_Required action_
Only the number is wanted: how many lines in the data contain "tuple"?
==== Extracted records ====
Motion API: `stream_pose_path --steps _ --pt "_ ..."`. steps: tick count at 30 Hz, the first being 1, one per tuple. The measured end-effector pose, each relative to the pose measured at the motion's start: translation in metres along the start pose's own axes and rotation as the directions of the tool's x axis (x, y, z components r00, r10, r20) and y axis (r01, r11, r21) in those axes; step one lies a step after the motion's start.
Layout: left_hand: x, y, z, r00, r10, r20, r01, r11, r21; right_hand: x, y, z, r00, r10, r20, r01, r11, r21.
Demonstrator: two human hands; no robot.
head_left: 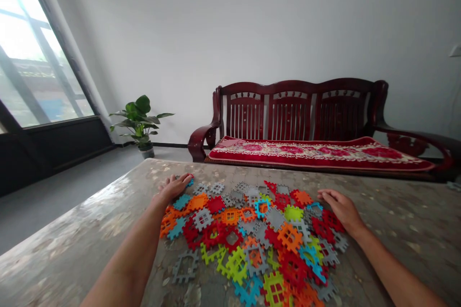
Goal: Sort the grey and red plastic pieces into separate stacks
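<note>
Many flat plastic pieces with toothed edges, in red, orange, green, blue and grey, lie heaped on the patterned tabletop (pixel 118 216). At the heap's far left corner, my left hand (pixel 175 186) rests with its fingers spread, over or beside a small blue piece and a red one. My right hand (pixel 338 206) is at the right edge of the heap, near an orange piece (pixel 302 197) and a red piece (pixel 333 220). Its fingers are curled together, and whatever they hold, if anything, is hidden. A grey square frame piece (pixel 186 266) lies at the heap's near left.
Behind the table stands a dark red wooden bench (pixel 288 87) with a red floral cushion (pixel 324 151). A potted plant (pixel 142 120) is on the floor at the back left, near a large window (pixel 43 48).
</note>
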State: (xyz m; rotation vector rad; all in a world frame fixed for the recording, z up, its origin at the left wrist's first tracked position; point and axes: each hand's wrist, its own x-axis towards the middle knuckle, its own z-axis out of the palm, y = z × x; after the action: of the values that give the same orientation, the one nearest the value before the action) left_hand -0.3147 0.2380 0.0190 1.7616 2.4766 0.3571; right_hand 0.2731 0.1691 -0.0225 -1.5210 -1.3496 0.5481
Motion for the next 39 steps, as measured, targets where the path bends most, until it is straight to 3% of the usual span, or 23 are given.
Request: stream_pose_path --steps 6,12,16,19,26,33,39 --pt "-0.025 0.043 0.012 0.974 0.205 0.096 -0.203 0.979 -0.038 -0.001 0.001 0.000 1.000 -0.002 0.007 0.002 1.000 0.005" --pt "-0.051 0.076 0.013 0.886 0.438 0.152 -0.429 0.899 -0.091 -0.003 0.002 0.000 0.999 -0.032 0.004 0.032 0.999 0.011" --pt "-0.070 0.097 0.011 0.829 0.528 0.185 -0.513 0.849 -0.122 -0.003 0.003 -0.001 0.999 -0.028 0.024 0.027 0.999 0.025" --pt "-0.084 0.107 0.008 0.828 0.527 0.191 -0.510 0.850 -0.132 -0.004 0.003 -0.001 0.999 -0.020 0.048 0.017 0.997 0.073" --pt "-0.095 0.111 -0.001 0.888 0.387 0.247 -0.371 0.922 -0.111 -0.025 -0.002 -0.002 0.996 -0.050 0.068 0.041 0.991 0.127" --pt "-0.095 0.124 -0.010 0.857 0.387 0.341 -0.365 0.922 -0.128 -0.032 -0.002 -0.004 1.000 -0.019 -0.002 0.019 0.990 0.141" --pt "-0.090 0.129 -0.003 0.848 0.381 0.369 -0.331 0.924 -0.193 -0.030 -0.001 -0.003 1.000 -0.027 0.009 0.026 0.996 0.089"
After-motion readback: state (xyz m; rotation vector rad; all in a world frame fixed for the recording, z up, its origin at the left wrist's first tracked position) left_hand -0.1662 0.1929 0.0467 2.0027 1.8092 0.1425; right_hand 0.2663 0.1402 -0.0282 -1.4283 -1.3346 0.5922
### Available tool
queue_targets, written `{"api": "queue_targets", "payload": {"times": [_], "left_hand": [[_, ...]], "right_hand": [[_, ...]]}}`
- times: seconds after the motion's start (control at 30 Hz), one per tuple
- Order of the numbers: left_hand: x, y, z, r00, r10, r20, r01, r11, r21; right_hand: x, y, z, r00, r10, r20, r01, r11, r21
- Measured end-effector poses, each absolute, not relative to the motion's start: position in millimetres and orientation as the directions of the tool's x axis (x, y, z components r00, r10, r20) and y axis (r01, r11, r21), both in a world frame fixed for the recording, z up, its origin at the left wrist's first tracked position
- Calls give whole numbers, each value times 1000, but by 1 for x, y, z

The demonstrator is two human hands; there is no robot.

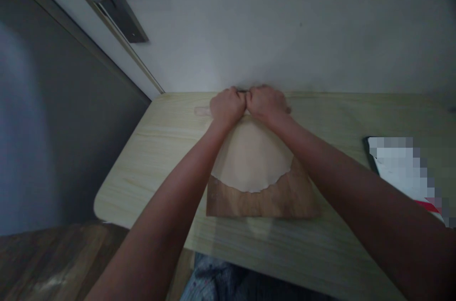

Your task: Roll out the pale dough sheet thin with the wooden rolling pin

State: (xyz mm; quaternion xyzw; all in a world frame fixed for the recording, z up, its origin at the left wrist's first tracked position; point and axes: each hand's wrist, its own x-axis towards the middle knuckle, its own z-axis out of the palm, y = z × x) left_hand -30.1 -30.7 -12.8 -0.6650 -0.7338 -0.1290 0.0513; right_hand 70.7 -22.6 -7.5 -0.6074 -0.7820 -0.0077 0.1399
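A pale, thin sheet of dough with an uneven front edge lies over a brown wooden board. At the far end of the sheet, my left hand is closed around a light wooden rolling pin, whose handle sticks out to the left. Right beside it, my right hand is also closed on the pin, the two hands touching or nearly so. Most of the pin is hidden under my fingers.
The light wooden table meets a white wall or door behind my hands. On the right lies a dark-edged item with a blurred-out white surface. A metal handle plate is at the upper left.
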Motion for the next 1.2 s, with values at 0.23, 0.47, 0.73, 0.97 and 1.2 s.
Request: {"api": "queue_targets", "payload": {"times": [0.23, 0.47, 0.73, 0.97, 1.2], "left_hand": [[-31, -63, -17, -24, 942, 335, 998, 1, 69], [-32, -90, -20, 7, 919, 394, 997, -38, 71], [-35, -116, -19, 59, 927, 371, 996, -79, 38], [-38, -134, -18, 119, 920, 374, 991, -131, 8], [-44, -161, -13, 200, 903, 380, 977, -212, -12]], "right_hand": [[70, -57, -12, -226, 932, 283, 956, 268, -121], [72, -86, -12, -257, 918, 304, 952, 295, -86], [75, -110, -9, -304, 905, 296, 941, 334, -53], [80, -130, -9, -330, 891, 312, 935, 354, -22], [87, -154, -4, -403, 860, 314, 901, 433, -31]]}}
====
_Response area_
2